Why is it important? The Great Sierra River Cleanup is about much more than picking up trash. It’s a day for Sierra communities — and those from all over California — to demonstrate their desire for clean water and healthy rivers. It’s an opportunity to learn about California’s water sources, and it’s a time to come together with your families, your neighbors, your community and your friends to accomplish something vital to our great Sierra rivers.
How can you participate? Participating in the cleanup is easy. Join volunteer groups — such as Columbia College Natural Resources classes, UCCE Master Gardeners of Tuolumne County and local businesses — to demonstrate your concern for clean water in our local community. Past cleanup efforts have focused on areas along the Tuolumne River, the Natural Bridges area and downtown streams in Sonora. This year you have a choice of three different cleanup projects:
• The Tuolumne County Land Trust will clean up a half-mile section of Sullivan Creek above and below Mono Way, including Elsey’s Pool. Meet at 8:30 a.m. at The Peppery restaurant parking lot to fill out participation waivers. For more information and to get involved, call Brian Kermeen at (209) 743-2033.
• New Melones Reservoir will host a cleanup in conjunction with Public Lands Day. All volunteers will meet at the New Melones Visitors’ Center at 8:30 a.m. to fill out volunteer forms. The event is scheduled from 9 a.m. to noon. Volunteers are requested to provide their own transportation, food, water, hats, sunscreen, (dress for the heat!), sturdy shoes and trash grabbers. The cleanup areas will be Tuttletown Recreation Area, Mark Twain Recreation Area and Natural Bridges.
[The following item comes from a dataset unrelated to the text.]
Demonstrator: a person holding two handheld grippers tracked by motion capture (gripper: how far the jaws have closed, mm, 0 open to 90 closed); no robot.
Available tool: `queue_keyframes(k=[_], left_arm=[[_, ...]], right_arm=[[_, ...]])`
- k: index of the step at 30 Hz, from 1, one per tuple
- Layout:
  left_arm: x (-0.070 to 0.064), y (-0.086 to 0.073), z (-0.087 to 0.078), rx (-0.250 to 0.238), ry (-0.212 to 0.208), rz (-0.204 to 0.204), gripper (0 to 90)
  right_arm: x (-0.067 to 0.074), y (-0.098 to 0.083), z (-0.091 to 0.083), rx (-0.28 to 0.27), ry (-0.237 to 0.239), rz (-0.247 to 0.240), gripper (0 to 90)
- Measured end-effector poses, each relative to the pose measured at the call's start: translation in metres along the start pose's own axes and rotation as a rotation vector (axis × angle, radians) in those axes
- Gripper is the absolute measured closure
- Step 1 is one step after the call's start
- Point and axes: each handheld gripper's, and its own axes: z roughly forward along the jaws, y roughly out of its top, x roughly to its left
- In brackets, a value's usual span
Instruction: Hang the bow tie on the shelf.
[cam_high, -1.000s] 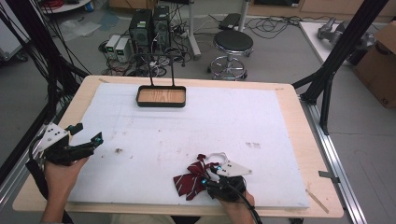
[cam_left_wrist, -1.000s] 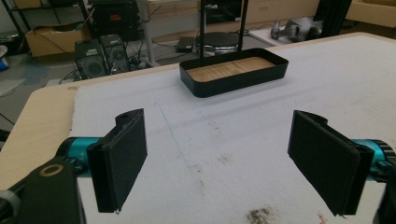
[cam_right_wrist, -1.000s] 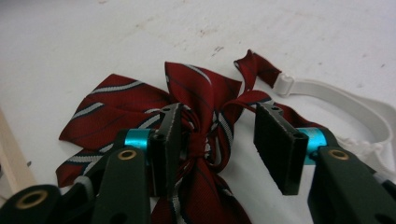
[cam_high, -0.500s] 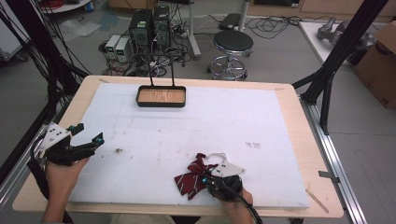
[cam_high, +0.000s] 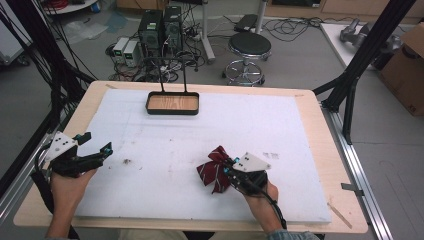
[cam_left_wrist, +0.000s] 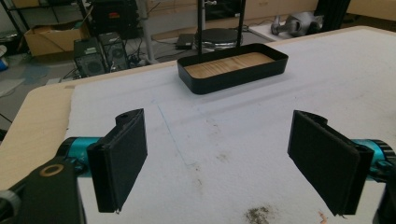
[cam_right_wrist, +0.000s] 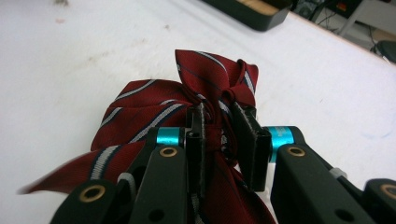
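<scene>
A dark red bow tie with white stripes (cam_high: 214, 170) (cam_right_wrist: 187, 98) is lifted a little off the white mat (cam_high: 210, 135) in the front middle. My right gripper (cam_high: 227, 172) (cam_right_wrist: 219, 135) is shut on its knot, the cloth pinched between the two black pads. My left gripper (cam_high: 95, 145) (cam_left_wrist: 219, 163) rests at the mat's left edge, open, with only bare mat between its pads. A black tray with a wooden floor and a tall wire handle (cam_high: 172, 103) (cam_left_wrist: 233, 67) stands at the far middle of the mat.
The mat lies on a pale wooden table (cam_high: 325, 145). A small dark speck (cam_high: 127, 161) marks the mat near the left gripper. Beyond the far edge stand computer boxes (cam_high: 160, 25) and a round stool (cam_high: 248, 47); black frame posts (cam_high: 350, 80) flank the table.
The right gripper has closed on the bow tie's knot and risen with it, moving slightly forward; the tie now hangs from the jaws. The left gripper has stayed put.
</scene>
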Motion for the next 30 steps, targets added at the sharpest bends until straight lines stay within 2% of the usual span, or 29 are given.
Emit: queue_keyframes(k=[1, 3, 4, 5, 10, 11, 12, 15, 20, 22, 25, 30], left_arm=[[0.0, 0.0, 0.0, 0.0, 0.0, 0.0, 20.0], [0.0, 0.0, 0.0, -0.001, 0.0, -0.001, 20.0], [0.0, 0.0, 0.0, -0.003, 0.001, 0.0, 20.0], [-0.001, 0.0, 0.001, -0.002, 0.001, 0.002, 20.0], [-0.002, 0.0, 0.003, 0.001, -0.004, 0.004, 20.0], [-0.002, -0.001, 0.003, 0.004, -0.005, 0.006, 20.0], [-0.003, -0.001, 0.004, 0.005, -0.006, 0.005, 20.0], [-0.004, -0.001, 0.005, 0.006, -0.007, 0.008, 20.0], [-0.005, -0.001, 0.006, 0.006, -0.01, 0.009, 20.0], [-0.005, -0.001, 0.007, 0.008, -0.011, 0.011, 20.0], [-0.006, -0.002, 0.008, 0.008, -0.014, 0.01, 20.0], [-0.005, -0.002, 0.01, 0.009, -0.018, 0.011, 20.0]], right_arm=[[-0.003, 0.003, 0.0, -0.003, -0.006, -0.012, 74.8], [-0.007, 0.009, 0.0, -0.008, -0.003, -0.004, 74.8], [-0.011, 0.012, 0.0, -0.02, -0.006, -0.022, 74.8], [-0.013, 0.015, 0.0, -0.017, -0.001, -0.007, 74.8], [-0.026, 0.029, 0.001, -0.047, -0.004, -0.028, 74.8], [-0.032, 0.036, 0.001, -0.048, -0.005, -0.022, 74.7], [-0.032, 0.036, 0.001, -0.048, -0.005, -0.022, 74.7], [-0.043, 0.05, 0.004, -0.061, -0.012, -0.042, 74.8], [-0.051, 0.067, 0.013, -0.083, -0.012, -0.076, 74.7], [-0.053, 0.073, 0.017, -0.087, -0.013, -0.071, 74.8], [-0.055, 0.081, 0.022, -0.099, -0.015, -0.089, 74.8], [-0.06, 0.105, 0.038, -0.137, -0.017, -0.117, 74.7]])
If you have any questions, please contact the park administration office at (209) 536-9094.
• The Tuolumne County Resource Conservation District (TCRCD) will host a cleanup in the Tuolumne River watershed. Participation in this project is limited to 10 volunteers. For more information and to volunteer, contact George Croft at TCRCD at (209) 984-0500
Want more details? Go to www.coastal.ca.gov/publiced/ccd/cleanup/#/map#support to download your participation waiver form (parent or guardian signature required for participants under the age of 18). There you’ll also find information on how to use a recycled container as a garbage pail for the cleanup and suggestions on items to bring with you, such as a waste-free lunch.
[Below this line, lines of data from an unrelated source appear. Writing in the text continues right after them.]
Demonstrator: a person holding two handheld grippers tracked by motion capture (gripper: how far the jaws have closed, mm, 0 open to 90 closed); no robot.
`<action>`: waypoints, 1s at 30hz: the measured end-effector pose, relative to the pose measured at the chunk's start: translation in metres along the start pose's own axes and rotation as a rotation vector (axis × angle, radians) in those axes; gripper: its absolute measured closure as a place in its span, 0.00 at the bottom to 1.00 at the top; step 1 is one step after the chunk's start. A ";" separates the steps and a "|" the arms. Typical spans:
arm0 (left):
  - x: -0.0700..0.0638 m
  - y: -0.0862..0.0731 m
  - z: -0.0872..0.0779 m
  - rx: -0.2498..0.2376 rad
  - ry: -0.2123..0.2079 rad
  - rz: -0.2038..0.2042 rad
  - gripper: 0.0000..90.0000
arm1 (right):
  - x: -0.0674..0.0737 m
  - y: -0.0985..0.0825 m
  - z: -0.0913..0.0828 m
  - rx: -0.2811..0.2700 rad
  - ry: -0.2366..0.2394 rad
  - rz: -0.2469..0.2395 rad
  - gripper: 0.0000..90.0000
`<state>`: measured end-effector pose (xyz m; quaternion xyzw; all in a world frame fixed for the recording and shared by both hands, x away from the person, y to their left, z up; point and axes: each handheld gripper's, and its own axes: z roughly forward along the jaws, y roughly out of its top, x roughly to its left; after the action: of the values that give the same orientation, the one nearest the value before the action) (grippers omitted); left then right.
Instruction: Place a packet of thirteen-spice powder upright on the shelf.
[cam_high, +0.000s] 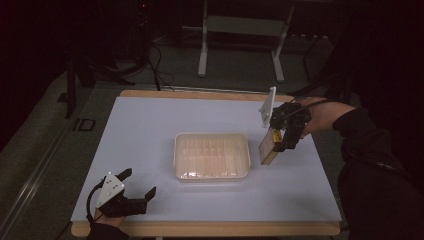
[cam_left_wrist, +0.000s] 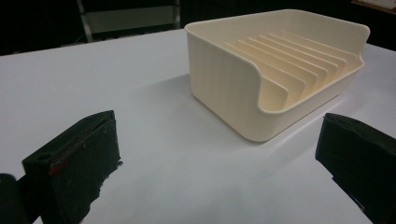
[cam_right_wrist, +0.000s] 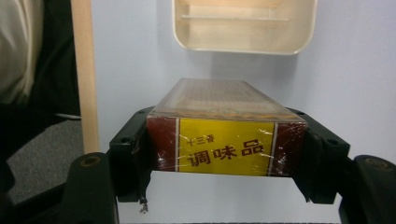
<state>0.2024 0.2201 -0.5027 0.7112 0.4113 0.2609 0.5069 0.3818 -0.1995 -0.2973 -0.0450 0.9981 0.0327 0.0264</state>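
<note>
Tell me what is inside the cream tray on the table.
The cream tray holds nothing loose: a row of upright divider ribs runs across its floor, and the slots between them that show are empty. Its near wall hides the floor just behind it.

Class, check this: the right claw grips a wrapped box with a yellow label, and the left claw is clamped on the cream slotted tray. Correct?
Not quite. The left claw is open and apart from the cream slotted tray, as the left gripper view shows. The right claw does grip the wrapped box with a yellow label.

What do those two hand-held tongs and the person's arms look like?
Both tongs are black with two blocky jaws. The left tongs carry a grey three-cornered plate with small dots; the right tongs carry one too, with a black cable trailing off. The person wears dark sleeves.
</note>
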 end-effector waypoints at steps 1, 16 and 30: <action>0.000 0.000 0.000 0.000 0.000 0.001 0.00 | 0.000 0.002 -0.001 -0.007 0.001 -0.005 0.35; -0.001 0.000 0.000 -0.001 -0.007 0.008 0.00 | 0.005 0.022 -0.010 -0.100 0.002 -0.050 0.35; -0.005 0.000 0.001 -0.013 -0.043 0.056 0.00 | 0.005 0.050 -0.005 -0.173 0.026 -0.096 0.36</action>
<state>0.2011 0.2153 -0.5027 0.7247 0.3783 0.2623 0.5127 0.3722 -0.1505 -0.2894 -0.0953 0.9885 0.1170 0.0111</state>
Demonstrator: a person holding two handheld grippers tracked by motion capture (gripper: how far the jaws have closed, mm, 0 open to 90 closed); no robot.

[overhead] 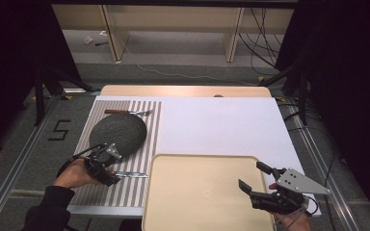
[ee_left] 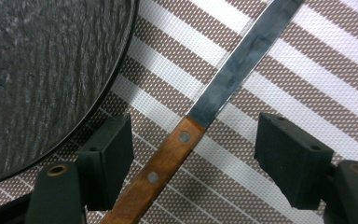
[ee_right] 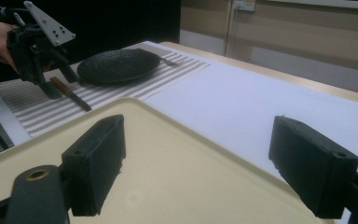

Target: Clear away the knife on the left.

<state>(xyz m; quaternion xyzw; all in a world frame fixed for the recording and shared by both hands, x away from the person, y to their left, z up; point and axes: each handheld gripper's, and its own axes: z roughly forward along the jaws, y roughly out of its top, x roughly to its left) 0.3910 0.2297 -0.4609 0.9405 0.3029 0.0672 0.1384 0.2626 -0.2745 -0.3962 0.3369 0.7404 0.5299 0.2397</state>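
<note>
A knife (ee_left: 182, 140) with a wooden handle and steel blade lies on the striped placemat (overhead: 125, 192), just in front of the dark round plate (overhead: 118, 134). My left gripper (overhead: 112, 172) is lowered over the handle. In the left gripper view its jaws stand open on either side of the handle, with a gap at each pad. The knife's blade (overhead: 132, 175) points right toward the tray. My right gripper (overhead: 253, 176) hovers open over the right part of the beige tray (overhead: 197, 192), nothing between its jaws. The right gripper view shows the left gripper (ee_right: 56, 81) over the knife (ee_right: 70, 93).
A fork (overhead: 127, 112) with a wooden handle lies on the placemat behind the plate. A white sheet (overhead: 217, 125) covers the table right of the placemat. The tray sits at the table's near edge and holds nothing.
</note>
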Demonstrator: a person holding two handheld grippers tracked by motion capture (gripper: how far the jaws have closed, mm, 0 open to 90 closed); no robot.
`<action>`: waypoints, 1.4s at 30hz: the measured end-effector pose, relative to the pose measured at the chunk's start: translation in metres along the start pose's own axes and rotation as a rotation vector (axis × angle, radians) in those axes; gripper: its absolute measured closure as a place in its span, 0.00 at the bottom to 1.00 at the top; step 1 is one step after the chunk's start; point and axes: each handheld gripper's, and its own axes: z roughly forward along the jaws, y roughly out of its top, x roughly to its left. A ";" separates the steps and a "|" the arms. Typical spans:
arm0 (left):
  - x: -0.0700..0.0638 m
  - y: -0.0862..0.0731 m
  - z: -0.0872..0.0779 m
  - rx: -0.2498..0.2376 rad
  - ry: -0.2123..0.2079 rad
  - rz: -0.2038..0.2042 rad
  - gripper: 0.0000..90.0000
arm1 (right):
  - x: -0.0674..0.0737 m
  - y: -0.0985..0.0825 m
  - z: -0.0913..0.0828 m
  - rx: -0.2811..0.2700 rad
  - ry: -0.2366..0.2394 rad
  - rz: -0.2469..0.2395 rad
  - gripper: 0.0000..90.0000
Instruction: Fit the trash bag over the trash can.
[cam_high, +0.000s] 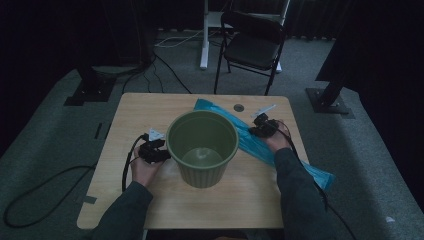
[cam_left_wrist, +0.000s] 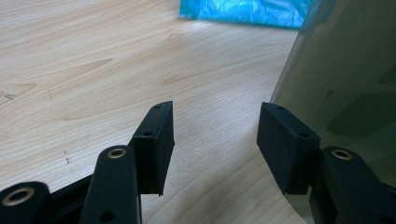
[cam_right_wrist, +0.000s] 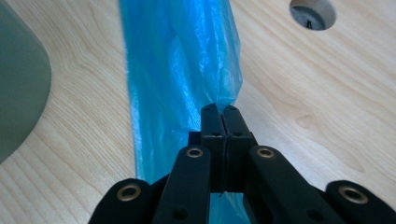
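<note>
Right gripper (cam_right_wrist: 222, 111) jaws are clamped on one edge of the blue plastic bag (cam_right_wrist: 177, 70), which lies flat on the wooden table (cam_high: 135, 110) beside the green bin (cam_high: 202, 148). Thin, limp, slippery film is judged likely; a gathered fold should be pinched. Left gripper (cam_left_wrist: 215, 140) is held released beside the bin wall.

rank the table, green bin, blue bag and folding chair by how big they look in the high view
1. table, largest by far.
2. green bin and blue bag: too alike to rank; the bin covers part of the bag.
3. folding chair, though it stands farther from the camera, so it may only look smaller.
</note>
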 end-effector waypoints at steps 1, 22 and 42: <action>0.000 0.000 0.000 0.000 0.000 -0.001 0.51 | -0.001 0.000 -0.003 -0.008 0.000 0.006 1.00; 0.001 0.000 0.000 -0.001 -0.003 -0.007 0.51 | -0.006 0.009 -0.047 -0.098 -0.019 -0.015 1.00; 0.002 0.000 0.000 -0.002 -0.002 -0.009 0.52 | -0.009 0.015 -0.074 -0.140 -0.019 -0.040 1.00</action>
So, put Sept. 16 on your calendar. Organize a group of friends, co-workers, or your club or service group. Go to the map of California at www.coastal.ca.gov/publiced/ccd/cleanup/#/map and click on the number 69 near Sacramento to find regional projects. No matter where you are on Sept. 16, there’s a cleanup event happening close to you. Come out and get involved to benefit our rivers, the coast and the planet.
Rebecca Miller-Cripps is a University of California Cooperative Extension Master Gardener of Tuolumne County and a UCCE California Naturalist.